From the first line to the last, restate the data word for word.

# [SOURCE MATERIAL]
══════════
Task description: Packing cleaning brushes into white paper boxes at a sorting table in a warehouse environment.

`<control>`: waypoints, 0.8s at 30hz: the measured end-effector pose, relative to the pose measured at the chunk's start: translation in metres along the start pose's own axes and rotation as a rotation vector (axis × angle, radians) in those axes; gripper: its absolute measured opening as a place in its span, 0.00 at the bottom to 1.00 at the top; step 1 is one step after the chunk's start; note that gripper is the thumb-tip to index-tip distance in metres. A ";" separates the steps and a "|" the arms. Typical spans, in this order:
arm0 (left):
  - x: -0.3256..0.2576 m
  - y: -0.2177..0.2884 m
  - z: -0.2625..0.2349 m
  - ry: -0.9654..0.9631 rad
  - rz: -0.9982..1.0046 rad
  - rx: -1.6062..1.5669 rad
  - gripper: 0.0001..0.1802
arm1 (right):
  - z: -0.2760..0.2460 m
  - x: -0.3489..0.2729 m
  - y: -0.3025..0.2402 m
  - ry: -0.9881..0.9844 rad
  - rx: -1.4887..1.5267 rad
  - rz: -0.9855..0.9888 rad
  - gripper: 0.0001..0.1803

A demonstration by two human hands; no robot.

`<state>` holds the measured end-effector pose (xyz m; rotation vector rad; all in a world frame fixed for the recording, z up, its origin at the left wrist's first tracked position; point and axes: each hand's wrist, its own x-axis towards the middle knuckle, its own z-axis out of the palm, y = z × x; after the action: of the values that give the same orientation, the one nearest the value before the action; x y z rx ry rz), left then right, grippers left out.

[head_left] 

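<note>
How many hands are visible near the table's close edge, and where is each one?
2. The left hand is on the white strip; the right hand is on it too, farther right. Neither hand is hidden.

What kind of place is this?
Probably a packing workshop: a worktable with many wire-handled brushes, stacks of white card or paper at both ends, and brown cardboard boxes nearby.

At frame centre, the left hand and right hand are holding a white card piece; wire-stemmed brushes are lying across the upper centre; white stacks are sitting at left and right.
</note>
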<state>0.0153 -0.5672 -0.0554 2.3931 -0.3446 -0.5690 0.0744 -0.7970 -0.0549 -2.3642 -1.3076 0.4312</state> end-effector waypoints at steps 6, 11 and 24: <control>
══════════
# [OUTPUT OF THE TASK]
Task description: Packing cleaning brushes into white paper boxes at a sorting table in a warehouse environment.

`<control>`: waypoints, 0.8s at 30hz: the measured end-effector pose, relative to the pose measured at the chunk's start: translation in metres along the start pose's own axes and rotation as a rotation vector (axis × angle, radians) in those axes; gripper: its absolute measured opening as a place in its span, 0.00 at the bottom to 1.00 at the top; step 1 is one step after the chunk's start; note that gripper is the thumb-tip to index-tip distance in metres. A ";" separates the steps and a "|" the arms. Typical spans, in this order:
arm0 (left):
  - x: -0.3256..0.2576 m
  - y: -0.2177..0.2884 m
  - z: -0.2625..0.2349 m
  - ry: -0.9654..0.9631 rad
  - rz: -0.9982..1.0046 rad
  - rx: -1.6062..1.5669 rad
  - gripper: 0.0001..0.1802
arm1 (right):
  - z: -0.2760..0.2460 m
  - x: -0.3489..0.2729 m
  - y: -0.3025..0.2402 m
  - ry: -0.9881..0.9844 rad
  - rx: -1.4887..1.5267 rad
  - rz: -0.9855..0.9888 rad
  - gripper: 0.0001..0.1803

A demonstration by two human hands; no robot.

`<state>` holds the measured end-effector pose (xyz m; rotation vector rad; all in a world frame fixed for the recording, z up, its origin at the left wrist's first tracked position; point and axes: each hand's wrist, its own x-axis towards the middle knuckle, its own z-axis out of the palm, y = z × x; after the action: of the values that give the same orientation, the one nearest the value before the action; x y z rx ry rz), left then right, grippers left out.

[head_left] 

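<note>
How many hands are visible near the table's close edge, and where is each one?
2. The left hand is on the white strip; the right hand is on it too, farther right. Neither hand is hidden.

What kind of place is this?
Probably a packing workshop: a worktable with many wire-handled brushes, stacks of white card or paper at both ends, and brown cardboard boxes nearby.

At frame centre, the left hand and right hand are holding a white card piece; wire-stemmed brushes are lying across the upper centre; white stacks are sitting at left and right.
</note>
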<state>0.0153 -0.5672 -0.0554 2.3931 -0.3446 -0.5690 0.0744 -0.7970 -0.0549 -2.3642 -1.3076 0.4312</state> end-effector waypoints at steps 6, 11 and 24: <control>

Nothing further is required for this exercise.